* **Task instructions**: Print the listing below exactly, minus its pictures.

* **Recorded data**:
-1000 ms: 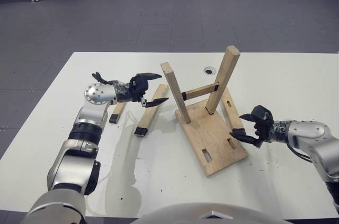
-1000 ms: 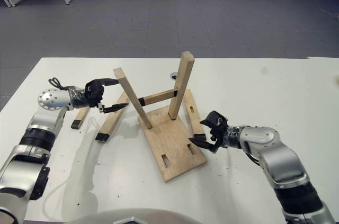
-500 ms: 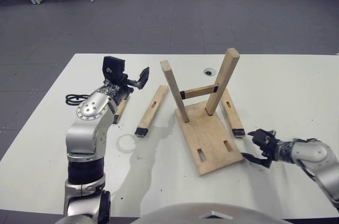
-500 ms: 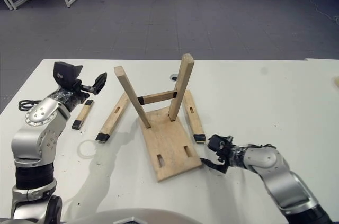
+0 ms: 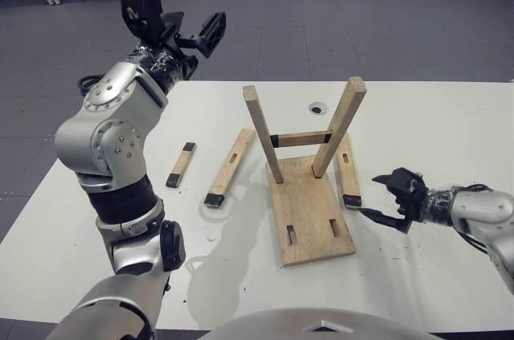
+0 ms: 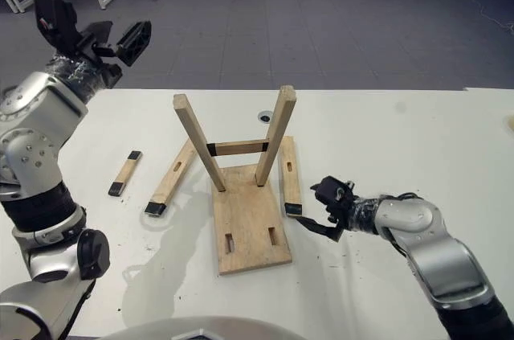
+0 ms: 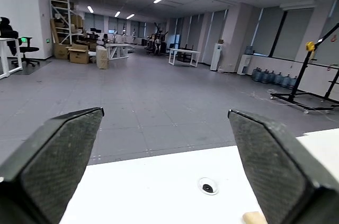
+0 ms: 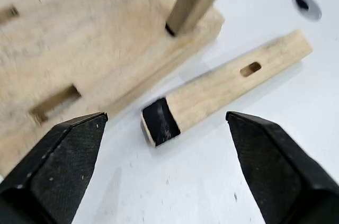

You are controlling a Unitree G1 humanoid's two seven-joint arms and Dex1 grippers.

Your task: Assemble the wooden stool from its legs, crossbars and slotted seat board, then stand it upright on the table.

* **Result below**:
-1000 ms: 
-1000 ms: 
-500 ms: 
-500 ms: 
+0 ms: 
+0 ms: 
+0 ms: 
+0 ms: 

You are controlling a Unitree G1 humanoid's two seven-joint arms and Dex1 grippers.

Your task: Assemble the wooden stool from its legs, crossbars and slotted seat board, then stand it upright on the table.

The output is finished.